Share this article

print logo

Placed on leave twice in three months, Lockport police captain retires

A Lockport police captain who had been placed on leave twice in the past three months left the city payroll as of last Thursday, Lockport Mayor Anne E. McCaffrey said.

Capt. Brian W. Wentland had been chief of detectives at the Lockport Police Department until November.

Today was the deadline set for Wentland, a 20-year veteran, to retire or face further potential action from the civilian board that oversees the department and approves all personnel moves. A scheduled meeting of the city Police Board has been canceled.

Wentland was placed on leave after complaints about his handling of a job interview with a candidate for a patrol officer position, and then again in a dispute with Police Chief Michael F. Niethe over an overtime claim.

Niethe transferred Wentland from detective captain to training captain after the eight-day unpaid leave in November.

The Police Board placed Wentland on leave again after a closed-door hearing in late January over a claim for four hours of overtime on Oct. 21, which was a scheduled day off for Wentland.

Wentland was called at home about a case and gave instructions by phone, city officials said. He did not go to Police Headquarters or the crime scene.

Corporation Counsel John J. Ottaviano has said the police union contract requires officers claiming OT to actually come to the office. Niethe at first approved the claim for about $275 – his initials are on the slip – and then changed his mind about it after receiving a tip about the circumstances.

"I do not see any evidence of a systematic scam," Niethe said after The News examined overtime slips submitted by detectives in 2016 and 2017. "Was there a chance that someone could have slipped something past me? Yes."

The Buffalo News obtained the overtime slips through the Freedom of Information Law.

Robert L. Boreanaz, the union's attorney, last month accused Niethe of  "running roughshod over the collective bargaining agreement."

Neither he nor Wentland could be reached Monday.
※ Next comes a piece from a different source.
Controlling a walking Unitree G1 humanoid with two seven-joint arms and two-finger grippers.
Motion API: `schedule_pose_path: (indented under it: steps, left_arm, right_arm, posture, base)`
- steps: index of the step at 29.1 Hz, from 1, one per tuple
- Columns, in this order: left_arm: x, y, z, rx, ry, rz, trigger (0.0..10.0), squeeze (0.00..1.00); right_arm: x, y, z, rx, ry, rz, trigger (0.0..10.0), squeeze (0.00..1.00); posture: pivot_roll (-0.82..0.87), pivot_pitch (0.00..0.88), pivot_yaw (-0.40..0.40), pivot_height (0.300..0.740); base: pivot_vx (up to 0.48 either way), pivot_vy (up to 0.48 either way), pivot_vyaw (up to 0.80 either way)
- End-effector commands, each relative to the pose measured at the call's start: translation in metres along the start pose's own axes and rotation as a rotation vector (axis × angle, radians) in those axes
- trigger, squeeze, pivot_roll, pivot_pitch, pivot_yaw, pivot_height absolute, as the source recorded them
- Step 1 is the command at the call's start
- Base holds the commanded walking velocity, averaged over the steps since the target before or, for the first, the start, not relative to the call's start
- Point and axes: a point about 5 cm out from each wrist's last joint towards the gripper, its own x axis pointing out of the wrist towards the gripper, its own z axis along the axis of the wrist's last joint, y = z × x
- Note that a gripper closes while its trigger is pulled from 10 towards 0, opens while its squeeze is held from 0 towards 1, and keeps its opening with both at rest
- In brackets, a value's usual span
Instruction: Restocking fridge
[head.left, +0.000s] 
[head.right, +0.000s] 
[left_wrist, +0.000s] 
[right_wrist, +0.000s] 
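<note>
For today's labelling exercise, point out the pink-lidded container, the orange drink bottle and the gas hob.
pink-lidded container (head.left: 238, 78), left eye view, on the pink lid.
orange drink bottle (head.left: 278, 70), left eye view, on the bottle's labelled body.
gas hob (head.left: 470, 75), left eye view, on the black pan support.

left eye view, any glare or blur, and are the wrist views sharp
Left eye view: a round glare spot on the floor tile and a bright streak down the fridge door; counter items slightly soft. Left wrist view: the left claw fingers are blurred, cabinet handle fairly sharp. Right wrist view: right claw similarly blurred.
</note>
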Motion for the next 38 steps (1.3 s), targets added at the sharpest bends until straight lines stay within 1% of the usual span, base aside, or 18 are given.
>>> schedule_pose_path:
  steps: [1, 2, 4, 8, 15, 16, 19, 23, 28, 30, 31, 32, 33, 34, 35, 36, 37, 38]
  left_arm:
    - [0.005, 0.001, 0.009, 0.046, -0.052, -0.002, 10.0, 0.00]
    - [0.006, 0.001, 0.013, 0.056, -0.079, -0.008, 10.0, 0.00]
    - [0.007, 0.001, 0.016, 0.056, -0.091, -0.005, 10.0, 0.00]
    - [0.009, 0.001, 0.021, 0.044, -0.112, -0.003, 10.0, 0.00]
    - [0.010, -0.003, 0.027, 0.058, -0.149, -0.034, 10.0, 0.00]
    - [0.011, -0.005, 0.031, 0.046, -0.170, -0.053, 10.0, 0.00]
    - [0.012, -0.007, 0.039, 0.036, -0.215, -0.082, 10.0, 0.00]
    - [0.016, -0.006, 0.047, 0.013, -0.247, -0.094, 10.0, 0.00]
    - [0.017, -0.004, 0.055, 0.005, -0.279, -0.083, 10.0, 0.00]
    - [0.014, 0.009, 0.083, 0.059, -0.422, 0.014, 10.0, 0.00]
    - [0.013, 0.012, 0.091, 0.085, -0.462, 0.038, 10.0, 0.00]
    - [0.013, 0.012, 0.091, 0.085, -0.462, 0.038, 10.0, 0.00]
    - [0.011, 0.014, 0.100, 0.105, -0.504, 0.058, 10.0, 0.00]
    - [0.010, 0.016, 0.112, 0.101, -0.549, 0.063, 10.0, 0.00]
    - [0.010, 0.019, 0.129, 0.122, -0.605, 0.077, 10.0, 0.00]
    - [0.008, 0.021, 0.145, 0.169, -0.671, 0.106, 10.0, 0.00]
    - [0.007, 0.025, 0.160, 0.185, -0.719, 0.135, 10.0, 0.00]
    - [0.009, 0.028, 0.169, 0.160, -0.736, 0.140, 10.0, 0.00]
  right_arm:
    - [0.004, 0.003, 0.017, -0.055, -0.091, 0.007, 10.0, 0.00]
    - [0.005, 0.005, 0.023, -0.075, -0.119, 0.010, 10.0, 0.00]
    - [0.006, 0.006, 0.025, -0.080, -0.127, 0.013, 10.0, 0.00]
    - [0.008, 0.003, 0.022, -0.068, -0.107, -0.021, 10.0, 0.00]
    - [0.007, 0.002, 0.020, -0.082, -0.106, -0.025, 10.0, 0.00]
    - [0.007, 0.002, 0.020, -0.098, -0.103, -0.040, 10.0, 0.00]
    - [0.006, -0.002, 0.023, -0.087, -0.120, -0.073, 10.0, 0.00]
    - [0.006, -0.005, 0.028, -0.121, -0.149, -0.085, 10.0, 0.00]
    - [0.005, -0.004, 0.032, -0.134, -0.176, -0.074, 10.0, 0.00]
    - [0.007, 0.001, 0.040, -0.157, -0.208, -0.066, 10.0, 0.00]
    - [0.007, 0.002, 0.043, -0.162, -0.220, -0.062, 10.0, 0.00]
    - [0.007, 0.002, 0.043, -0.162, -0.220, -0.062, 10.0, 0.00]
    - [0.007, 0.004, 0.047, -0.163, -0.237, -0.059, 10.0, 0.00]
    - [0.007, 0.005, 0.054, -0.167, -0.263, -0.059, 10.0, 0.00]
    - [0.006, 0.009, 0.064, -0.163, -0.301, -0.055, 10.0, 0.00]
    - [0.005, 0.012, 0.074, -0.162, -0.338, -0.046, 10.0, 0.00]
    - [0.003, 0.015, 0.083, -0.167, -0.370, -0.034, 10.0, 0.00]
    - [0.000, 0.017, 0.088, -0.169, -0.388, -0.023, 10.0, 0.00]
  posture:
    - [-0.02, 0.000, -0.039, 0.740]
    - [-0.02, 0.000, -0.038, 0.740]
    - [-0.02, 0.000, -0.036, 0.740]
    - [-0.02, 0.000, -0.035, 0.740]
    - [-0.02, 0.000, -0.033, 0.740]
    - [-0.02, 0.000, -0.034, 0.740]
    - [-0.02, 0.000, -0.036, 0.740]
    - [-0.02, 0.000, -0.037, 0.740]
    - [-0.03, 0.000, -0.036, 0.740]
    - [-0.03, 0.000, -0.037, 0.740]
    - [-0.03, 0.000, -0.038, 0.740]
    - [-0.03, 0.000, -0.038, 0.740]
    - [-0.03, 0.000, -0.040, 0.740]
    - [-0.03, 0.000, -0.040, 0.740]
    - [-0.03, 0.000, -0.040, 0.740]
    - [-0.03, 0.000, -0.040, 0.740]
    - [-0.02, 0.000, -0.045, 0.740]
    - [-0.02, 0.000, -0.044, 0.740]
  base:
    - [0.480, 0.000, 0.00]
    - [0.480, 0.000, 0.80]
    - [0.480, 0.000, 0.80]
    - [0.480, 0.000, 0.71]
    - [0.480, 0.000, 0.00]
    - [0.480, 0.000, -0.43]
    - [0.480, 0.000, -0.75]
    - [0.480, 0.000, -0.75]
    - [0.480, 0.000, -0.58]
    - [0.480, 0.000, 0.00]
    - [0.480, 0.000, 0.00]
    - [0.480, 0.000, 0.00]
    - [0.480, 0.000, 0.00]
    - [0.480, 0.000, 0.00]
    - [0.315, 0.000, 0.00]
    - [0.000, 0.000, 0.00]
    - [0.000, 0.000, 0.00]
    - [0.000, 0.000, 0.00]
The Police Board and Boreanaz agreed to delay further action in the matter until today, but Ottaviano said last month that Feb. 26 would be "most likely a retirement date for Mr. Wentland. We are affording that opportunity if he wants to retire."

After its FOIL request, the News reviewed Wentland's overtime claims for the past two years. He claimed 562.5 hours of overtime in 2016 and 496.75 hours in 2017.

The city's 2016 figures showed Wentland was paid $133,361 that year, which was $54,639 above a base salary of $78,722, counting overtime and all other compensation in the police contract.

The city has yet to disclose equivalent 2017 figures, but The News calculated that based on time-and-a-half for the 2017 OT claims and a 3 percent raise in hourly pay, Wentland would have earned about $34,350 in OT.

The Police Board asked the Common Council to hire an outside firm to audit Police Department overtime, and City Clerk Richelle J. Pasceri said the city is seeking quotes from auditing firms.

"I welcome an audit. I think it should happen every year," Niethe said. "When I became chief of police (in 2015), I asked Finance Director Scott Schrader to audit the accounts I administer. He did, and found no signs of any wrongdoing."